Looking to use the newest mobile technologies in your mobile app?  The good news is that you can, but you might want to think twice. If you have a great deal of experience with mobile technology, you may already have exactly what you want, and that’s cool. Without experience, it makes sense to talk with a knowledgeable developer before you choose.

So, before deciding which specific technologies you want to use, it is absolutely critical to first look at your goals for your app.

Most businesses approach mobile app development as an investment to increase sales and attract new customers or automate work processes. To ensure this business investment provides a steady return, you probably want to do everything you can to minimize your risks.

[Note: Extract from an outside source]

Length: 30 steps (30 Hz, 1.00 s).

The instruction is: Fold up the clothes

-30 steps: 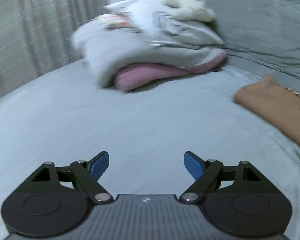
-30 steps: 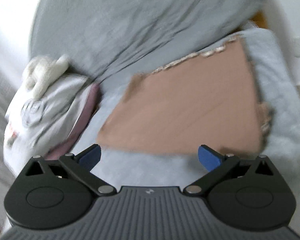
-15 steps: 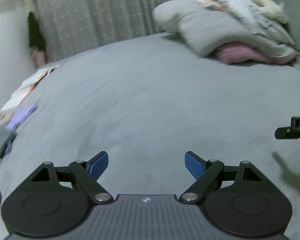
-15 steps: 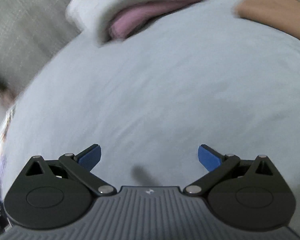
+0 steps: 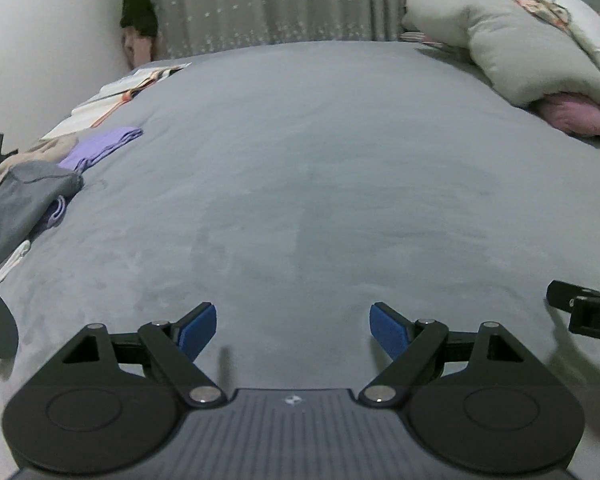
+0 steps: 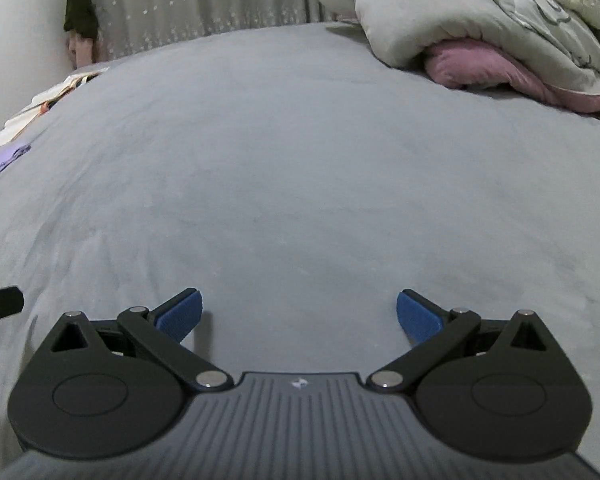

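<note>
Several loose clothes lie heaped at the bed's left edge, direction unclear.

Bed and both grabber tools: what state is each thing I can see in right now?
Left gripper: open, nothing between its blue pads.
Right gripper: open, holding nothing.
Grey garment: crumpled at the bed's left edge, unfolded.
Purple garment: lying loose, partly under the grey one.
Grey quilt: bundled on top of the pink blanket.
Pink blanket: folded, mostly covered.
Bed sheet: spread flat.
</note>
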Each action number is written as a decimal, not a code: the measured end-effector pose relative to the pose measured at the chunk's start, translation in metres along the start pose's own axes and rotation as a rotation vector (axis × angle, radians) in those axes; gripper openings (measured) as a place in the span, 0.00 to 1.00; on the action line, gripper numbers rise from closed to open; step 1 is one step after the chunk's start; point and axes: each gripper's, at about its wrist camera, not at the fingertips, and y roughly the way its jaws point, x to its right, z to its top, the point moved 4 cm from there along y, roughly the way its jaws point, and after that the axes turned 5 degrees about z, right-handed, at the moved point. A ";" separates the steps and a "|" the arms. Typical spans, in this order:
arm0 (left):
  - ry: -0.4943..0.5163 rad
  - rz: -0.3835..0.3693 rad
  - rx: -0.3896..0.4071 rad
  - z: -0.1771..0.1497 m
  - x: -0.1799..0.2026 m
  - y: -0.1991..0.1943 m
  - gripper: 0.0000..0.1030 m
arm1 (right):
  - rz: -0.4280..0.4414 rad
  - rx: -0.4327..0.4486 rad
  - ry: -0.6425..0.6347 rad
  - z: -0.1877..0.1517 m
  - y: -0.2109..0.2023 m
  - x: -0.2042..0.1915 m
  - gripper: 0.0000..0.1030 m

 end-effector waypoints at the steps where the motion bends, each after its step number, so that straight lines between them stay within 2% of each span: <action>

Market Size and Device Compatibility

How many people use the device, operating system, or meet the technical requirements to make use of your app and its features?  These questions are inherent to defining your target market. The normal business objective aims to include the largest possible, logical audience.

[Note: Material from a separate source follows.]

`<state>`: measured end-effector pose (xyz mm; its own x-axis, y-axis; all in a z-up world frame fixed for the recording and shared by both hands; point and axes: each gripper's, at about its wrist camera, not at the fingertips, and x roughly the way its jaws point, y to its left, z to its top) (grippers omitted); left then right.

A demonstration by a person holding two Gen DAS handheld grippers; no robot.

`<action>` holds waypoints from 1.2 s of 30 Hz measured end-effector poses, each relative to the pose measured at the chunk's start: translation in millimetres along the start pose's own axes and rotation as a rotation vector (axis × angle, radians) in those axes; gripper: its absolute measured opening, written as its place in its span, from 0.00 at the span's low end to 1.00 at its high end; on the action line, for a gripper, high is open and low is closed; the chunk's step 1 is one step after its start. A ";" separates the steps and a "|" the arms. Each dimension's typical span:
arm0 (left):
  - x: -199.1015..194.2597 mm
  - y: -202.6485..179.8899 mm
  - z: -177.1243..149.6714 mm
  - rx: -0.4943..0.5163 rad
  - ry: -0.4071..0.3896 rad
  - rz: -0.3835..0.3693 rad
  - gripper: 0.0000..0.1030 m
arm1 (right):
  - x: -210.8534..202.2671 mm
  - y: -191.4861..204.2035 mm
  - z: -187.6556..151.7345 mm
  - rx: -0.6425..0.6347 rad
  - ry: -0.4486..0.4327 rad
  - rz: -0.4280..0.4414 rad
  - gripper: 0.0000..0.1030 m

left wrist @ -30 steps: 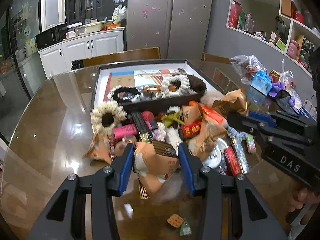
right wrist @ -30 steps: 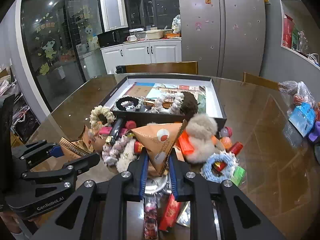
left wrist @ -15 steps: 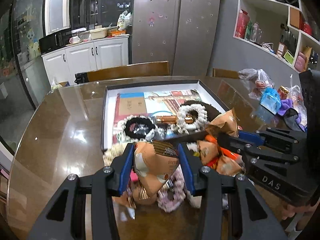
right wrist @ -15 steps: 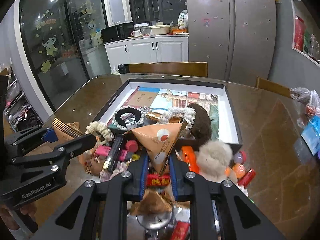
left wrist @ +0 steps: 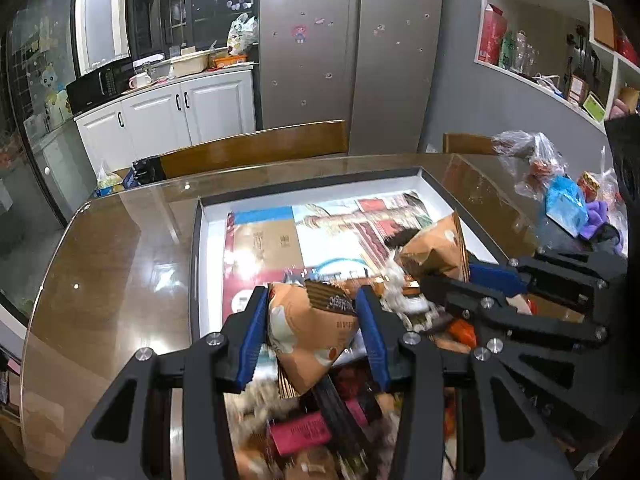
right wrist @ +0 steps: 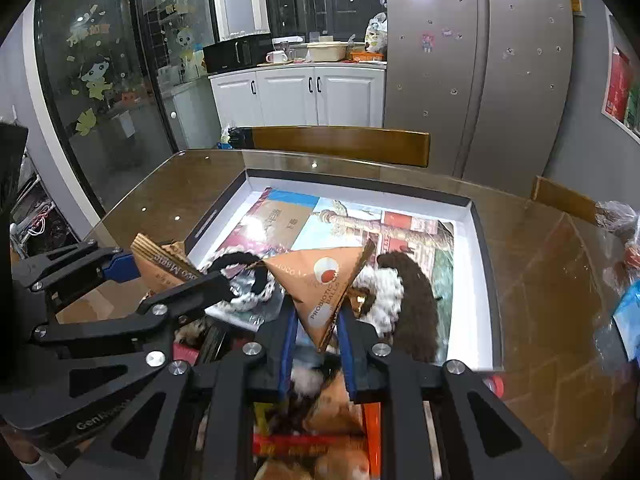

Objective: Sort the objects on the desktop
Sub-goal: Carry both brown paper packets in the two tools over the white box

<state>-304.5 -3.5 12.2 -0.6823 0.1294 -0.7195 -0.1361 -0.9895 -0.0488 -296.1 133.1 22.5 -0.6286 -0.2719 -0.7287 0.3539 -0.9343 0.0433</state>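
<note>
Glossy brown worktop (left wrist: 104, 280) is occupied by a shallow white-walled box (right wrist: 468, 280). An orange snack packet (left wrist: 312, 328) is clamped in the left gripper (left wrist: 310, 332) above the box's near edge; an orange triangular packet (right wrist: 324, 288) is pinched in the right gripper (right wrist: 316, 340) over the box.
</note>
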 end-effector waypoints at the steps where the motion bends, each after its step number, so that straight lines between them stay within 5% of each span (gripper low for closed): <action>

Android comes out with a new version every year. Each offers improvements and new features. Knowing each version’s relative user volume should play an important role in your decision making. It ties into the minimum requirements to run your app and how backward compatible you should be to maximize your market size.

The following statistics reflect the relative distribution of Android versions as of February of 2018, as tracked by AndroidAuthority:

  • Through 2012 – Gingerbread, Ice Cream Sandwich, Jelly Bean – 5.7%
  • 2013 – KitKat – 12%
  • 2014 – Lollipop – 24.6%
  • 2015 – Marshmallow – 28.1%
  • 2016 – Nugat – 28.5%
  • 2017 – Oreo – 1.1%

Simply speaking, releasing an app that only works with Oreo may not be such a good idea, though you can be assured your market will grow over time. This is an issue all software developers face. The best advice is to examine the pros and cons of each technology or feature relative to how many people will be able to use it.

Resources and Security Vulnerabilities

Stability and security run roughly proportional to the volume of overall use over time: the more people-hours a system experiences, the higher the odds that issues will be found and solved. Newer versions of programming languages and operating systems usually have more problems, since fewer developers have spent less time debugging and testing them.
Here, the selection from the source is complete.